Kids log on for a fun holiday

By Danielle Wright

Danielle Wright goes online to find the best websites for bad weather days over the holidays.

Exploring the vast collection of useful, entertaining information online will keep the kids absorbed on a rainy school holiday. Photo / Thinkstock
Exploring the vast collection of useful, entertaining information online will keep the kids absorbed on a rainy school holiday. Photo / Thinkstock

Sometimes holidays can be more scheduled than school terms; everyone enjoys a day at home every now and then. Instead of using the computer as a babysitter, search for sites you and the kids will enjoy. Here are some ideas:

Armchair travelling

* See the world's most famous cultural and heritage sites at Google Street View gallery page. Watch people going about their day outside landmarks such as The Louvre and Big Ben, or take a close look at the Swiss Alps or the Amazon.

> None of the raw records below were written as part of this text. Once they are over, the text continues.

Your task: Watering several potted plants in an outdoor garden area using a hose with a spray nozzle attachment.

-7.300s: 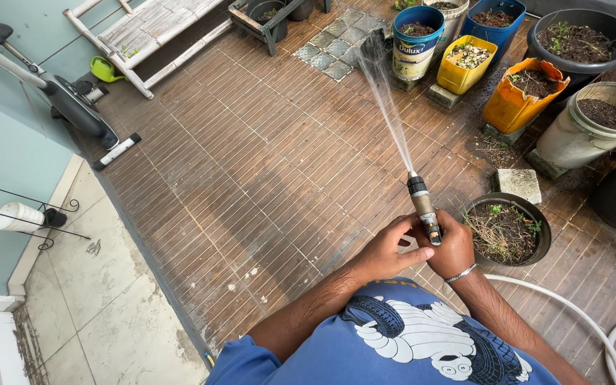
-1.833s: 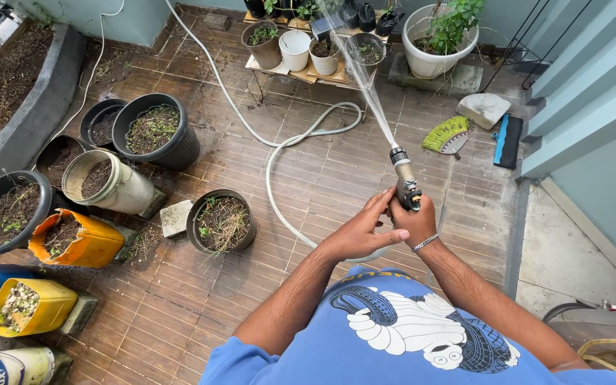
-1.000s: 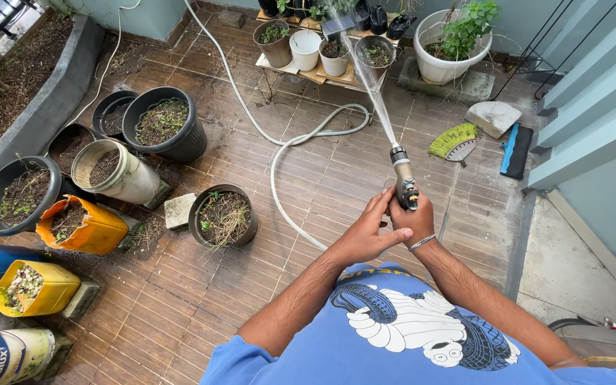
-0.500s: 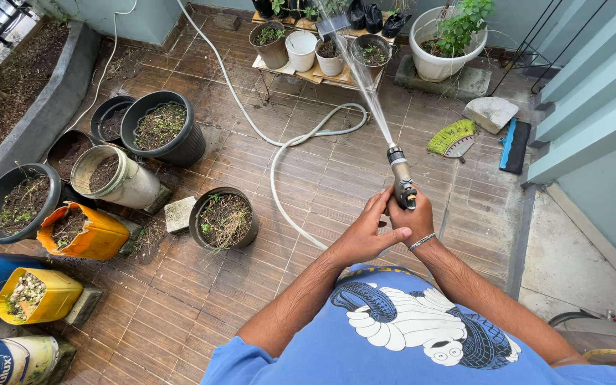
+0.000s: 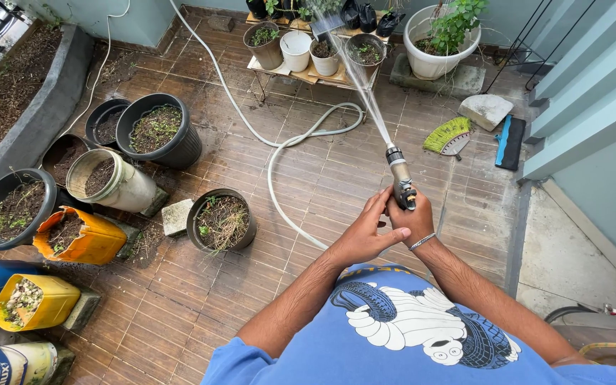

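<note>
Right hand [image 5: 413, 217]: fingers wrapped tight around the grip of the hose nozzle [image 5: 399, 175], a thin bracelet [image 5: 422, 242] at the wrist.

Left hand [image 5: 365, 235]: set against the right hand and the nozzle's grip, fingers pressed together and laid along it; whether they truly clasp the grip cannot be told from this angle.

Hose nozzle: held above the middle of the tiled floor [image 5: 180, 299], barrel tilted towards the far edge. A fan of water [image 5: 354, 75] leaves its tip and reaches the low wooden stand [image 5: 301, 71] by the far wall.

On the stand: a brown pot [image 5: 267, 44], a white pot [image 5: 296, 50], a small pale pot [image 5: 324, 57] and a dark pot [image 5: 365, 55], side by side.

Beside the stand, towards the far right corner: a large white planter [image 5: 433, 60] with a leafy plant, set on a stone slab.

White hose [image 5: 279, 142]: runs from the far wall, loops on the floor in front of the stand.

Floor, right edge: a green hand brush [image 5: 449, 135], a blue squeegee [image 5: 511, 141], a pale stone [image 5: 486, 110].

Floor, middle: a black pot of dry soil [image 5: 221, 221], just beside a small stone block [image 5: 177, 217].

Left edge: a row of black pots [image 5: 158, 132], a cream bucket [image 5: 112, 182], an orange container [image 5: 80, 235], a yellow container [image 5: 33, 303], all holding soil.
</note>
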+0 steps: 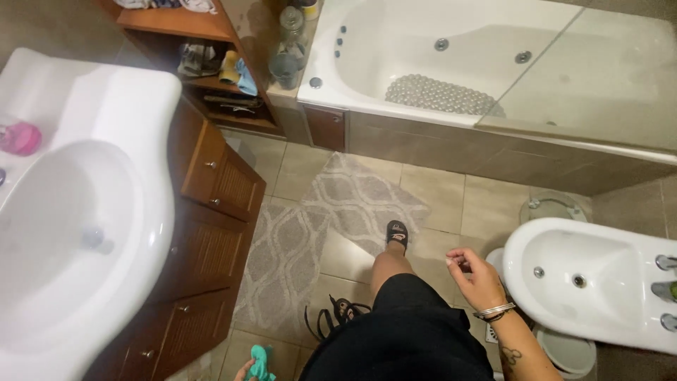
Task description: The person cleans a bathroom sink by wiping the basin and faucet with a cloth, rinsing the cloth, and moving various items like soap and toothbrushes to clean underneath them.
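A teal cloth (261, 362) is clutched in the left hand (245, 370), seen only partly at the bottom edge. The right hand (477, 276) is held empty above the floor, fingers loosely curled, a bracelet (494, 310) on its wrist. Just beyond the cloth black sandals (334, 315) are seen, then a folded grey rug (331, 219) under one foot (397, 234). Right of the empty hand stands a white bidet (599, 282); farthest lies the bathtub (423, 56)

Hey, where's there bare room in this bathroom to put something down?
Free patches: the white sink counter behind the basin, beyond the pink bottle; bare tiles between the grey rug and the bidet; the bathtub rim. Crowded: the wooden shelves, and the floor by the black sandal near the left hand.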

* Head inside the great museums of the world, such as New York's Museum of Modern Art and Tate Britain, to view great masterpieces without setting foot outside your door, with Google Art Project.

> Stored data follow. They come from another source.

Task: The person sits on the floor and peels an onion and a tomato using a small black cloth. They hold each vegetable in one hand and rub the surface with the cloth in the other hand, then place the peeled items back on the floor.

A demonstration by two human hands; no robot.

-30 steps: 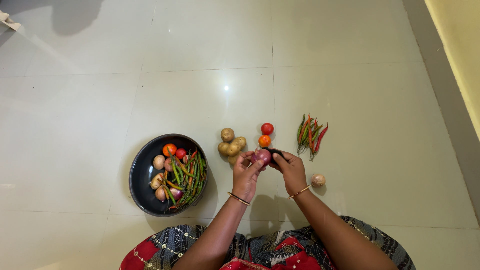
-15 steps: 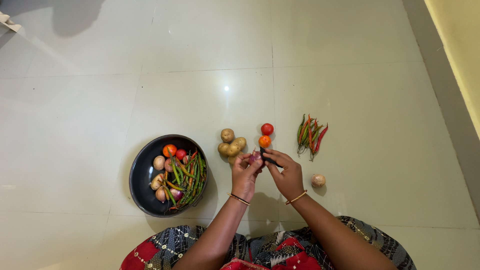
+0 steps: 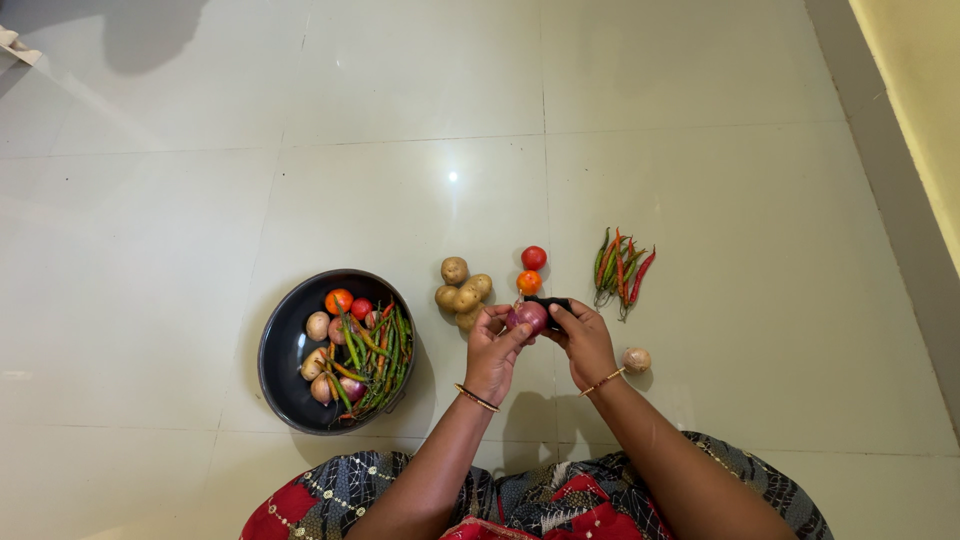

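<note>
Wide pale tiled floor (image 3: 420, 120), glossy, open far and to the left; yellow wall (image 3: 915, 80) running along the right edge, a bound on that side

Dark round pan (image 3: 285, 345) at near left, loaded with green and red chillies, small potatoes, onions and tomatoes; raised rim, likely easy to knock with an elbow

Loose bunch of chillies (image 3: 620, 268) lying right of centre on the tiles; heap of potatoes (image 3: 462, 290) just left of centre, touching one another; two tomatoes (image 3: 531, 270) between those groups, one behind the other; a pale peeled onion (image 3: 636, 359) alone at near right, just beside the right wrist

Left hand (image 3: 492, 350) cupped around a red onion (image 3: 528, 316), fingertips and thumb closed on its sides, held clear of the floor above the gap between potatoes and tomatoes. Right hand (image 3: 583, 340) closed on a small dark tool (image 3: 549, 303), perhaps a knife or peeler, pressed against the far right side of the onion; blade not visible

Probably firm and light, dry papery skin liable to slip and flake; best gripped round the belly, fingers kept off the tool's side. Little room right around the hands, plenty farther out
</note>
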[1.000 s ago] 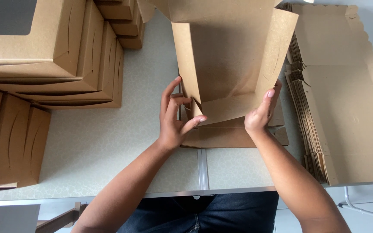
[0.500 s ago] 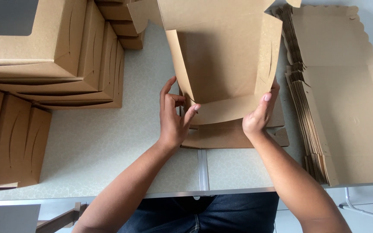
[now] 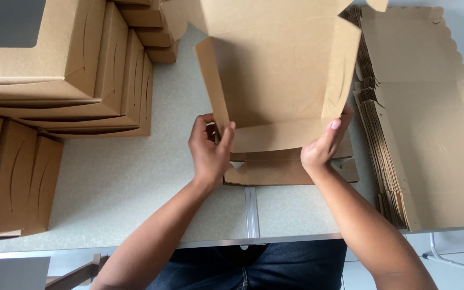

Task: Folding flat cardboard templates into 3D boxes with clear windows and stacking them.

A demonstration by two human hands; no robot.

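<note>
One pale table fills the frame. At right lies one thick stack of flat blanks, too many to count. Upper left, you have about four made boxes leaning together, with two more at the left edge and a few small ones at the top. At centre top stands one half-folded box. Your left hand pinches its left wall; your right hand grips its front flap at the right corner.
</note>
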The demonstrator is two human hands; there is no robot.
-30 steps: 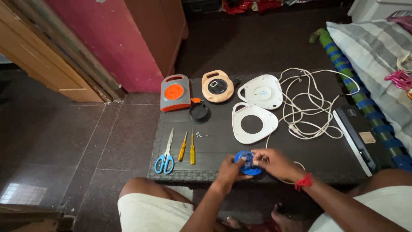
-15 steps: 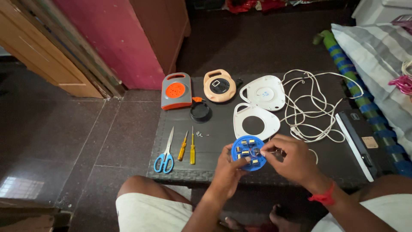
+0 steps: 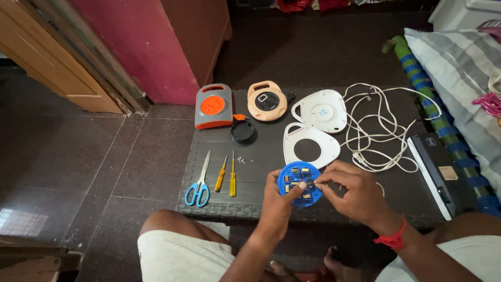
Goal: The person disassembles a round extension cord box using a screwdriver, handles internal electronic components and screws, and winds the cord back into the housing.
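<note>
My left hand (image 3: 275, 201) holds a round blue socket disc (image 3: 296, 180) with several brass contacts facing up, over the near edge of a dark low table (image 3: 261, 156). My right hand (image 3: 350, 189) pinches at a small part on the disc's centre with thumb and fingertips. Just beyond the disc lie a white casing half with a round hole (image 3: 310, 144) and a second white casing half (image 3: 319, 110), with a loose white cable (image 3: 378, 130) coiled to their right.
On the table lie blue-handled scissors (image 3: 198, 183), two yellow screwdrivers (image 3: 227, 172), small screws (image 3: 244, 160), a black round cap (image 3: 243, 131), a grey-orange reel box (image 3: 213, 106) and a peach reel box (image 3: 266, 100). A flat dark case (image 3: 433, 172) and a striped mattress (image 3: 459, 78) sit right.
The blue disc has been lifted and turned face-up toward me. My right hand moved from its edge onto its centre. The view has shifted slightly.
</note>
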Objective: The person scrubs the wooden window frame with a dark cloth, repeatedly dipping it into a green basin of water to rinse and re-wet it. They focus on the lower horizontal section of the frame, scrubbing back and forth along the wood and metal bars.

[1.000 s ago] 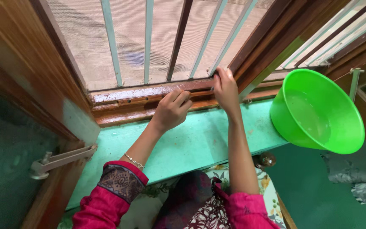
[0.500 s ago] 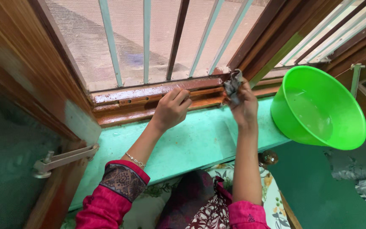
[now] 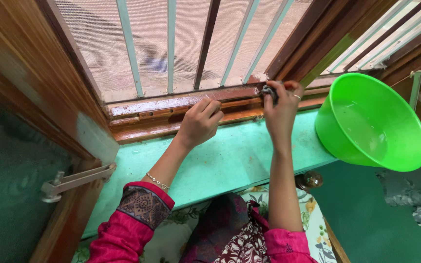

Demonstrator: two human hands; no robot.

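Wet brown wooden window track (image 3: 181,111) mid-frame: right hand (image 3: 281,114) grip pinched on small grey rag (image 3: 268,91), left hand (image 3: 198,124) curled, bracing. Better: press into the corner, short strokes.

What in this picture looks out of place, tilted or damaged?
The green basin sits tilted, hanging over the edge of the teal sill. The wooden window frame looks wet and worn where the right hand presses a dark cloth and the left hand rests.

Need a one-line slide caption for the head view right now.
Right hand presses a dark rag into the window frame; left hand rests on it, green basin beside.
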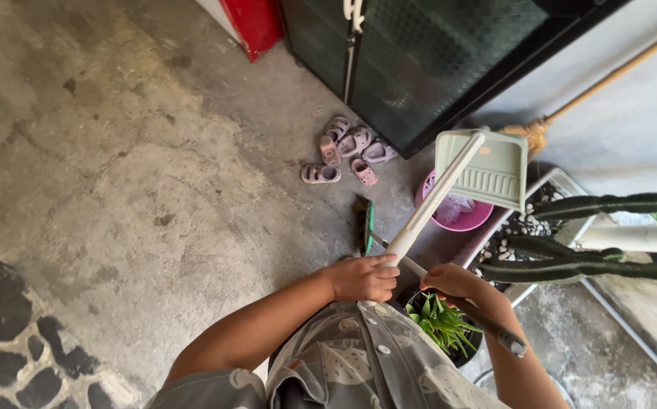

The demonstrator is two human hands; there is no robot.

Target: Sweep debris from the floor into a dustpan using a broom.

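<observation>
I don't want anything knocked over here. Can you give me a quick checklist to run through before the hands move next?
1. Left hand grips the white dustpan handle: ok.
2. Right hand holds the broom stick: ok.
3. Dustpan clear of the pink basin: cannot tell, they overlap.
4. Broom head on the floor: ok.
5. Sandals away from the broom head: ok.
6. Potted plant clear of the stick: not ok, right under it.

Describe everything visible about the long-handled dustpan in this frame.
The dustpan looks like pale grey-green plastic, with a ribbed scoop and a long white handle. It hangs tilted above the concrete floor, its scoop over a pink basin near the dark door. The left hand grips the handle's lower end; the right hand, close beside it, holds a thinner dark-ended stick.
</observation>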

* Leave the Earth for a while and explore Google Moon to see what the astronauts saw on their 1969 moon landing, with a narrated tour by Apollo 11's Buzz Aldrin.

Or take a look at Google Mars for antique maps showing how our knowledge of Mars has changed over time.

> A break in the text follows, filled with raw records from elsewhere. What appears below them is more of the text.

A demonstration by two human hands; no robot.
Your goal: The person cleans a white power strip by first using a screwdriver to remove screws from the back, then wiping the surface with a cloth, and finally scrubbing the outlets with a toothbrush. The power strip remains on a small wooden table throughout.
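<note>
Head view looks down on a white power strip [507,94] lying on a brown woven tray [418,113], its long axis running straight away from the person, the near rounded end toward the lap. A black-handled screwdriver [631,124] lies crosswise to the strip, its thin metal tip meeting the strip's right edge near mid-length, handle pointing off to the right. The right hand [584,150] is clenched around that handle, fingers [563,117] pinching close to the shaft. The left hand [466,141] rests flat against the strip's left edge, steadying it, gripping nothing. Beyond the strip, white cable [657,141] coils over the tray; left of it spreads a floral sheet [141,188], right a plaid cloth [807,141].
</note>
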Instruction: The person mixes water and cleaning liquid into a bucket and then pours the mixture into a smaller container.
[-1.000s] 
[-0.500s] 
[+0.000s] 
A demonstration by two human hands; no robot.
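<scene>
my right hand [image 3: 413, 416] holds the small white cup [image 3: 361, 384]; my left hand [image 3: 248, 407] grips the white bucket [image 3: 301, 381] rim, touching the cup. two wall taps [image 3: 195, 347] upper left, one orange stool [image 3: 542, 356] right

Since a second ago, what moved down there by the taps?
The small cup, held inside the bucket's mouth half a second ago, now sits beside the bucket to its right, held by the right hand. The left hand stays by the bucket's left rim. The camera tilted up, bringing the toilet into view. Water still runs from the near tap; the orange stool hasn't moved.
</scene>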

* Stargaze with Sky Map by pointing an Android phone towards the night sky. It will help you pick out Venus, Orion and other major markers. Notice how we see star formations reversed from what people in the Northern Hemisphere see. So, from New Zealand, Orion has his feet in the air, whereas in the Northern Hemisphere he is the right way up.

By the book

* If you love the I Spy range of books, Scholastic has some online games to test even the best set of eyes - I'm still looking for that darn crayon in the library game. There are also I Spy Puzzles and I Spy Bingo.

* Encourage your child's thirst for knowledge with Wonderopolis from the National Center for Family Literacy (US). Each day a new question is posed, such as: "Why do bridges freeze before roads?" and the answer is given, along with videos, experiments such as freezing oil and water and the salty ice experiment. If you have nothing to do, this website will give you ideas for at least a couple of hours.

Art appreciation

* Join an online art project such as Dear Photograph. Here, you find an old photograph and hold it up in shot for a modern photograph to blend the past and present images.

* Make music with Barbie on a keyboard in fashionable pastel colours online; see the game room at New York Philharmonic's Kidzone; or take a Carnegie Hall Listening Adventure.

These days there is a website for every topic, from drawing a Jackson Pollock painting to learning eco-friendliness (disney.go.com/projectgreen or kids.nationalgeographic.com/kids). If your child likes exploring, tour the world online; if they love to draw, hop on to websites from the world's best galleries and artists; if science is their thing, the options, from sites revealing the depths of the ocean to outer space, are limitless.

Online safety

If you're not watching over them, make sure the kids are safe online by setting up filters such as Google SafeSearch, as well as researching Family Safety Centre or visiting Net Safe for Hector's World, a cyber safety initiative aimed to teach children 2-9 about safe online practices and digital citizenship.

Mobile phones also have filter settings and restrictions that can be switched on and off, such as allowing only movies rated G to be viewed and only "clean" music and podcasts.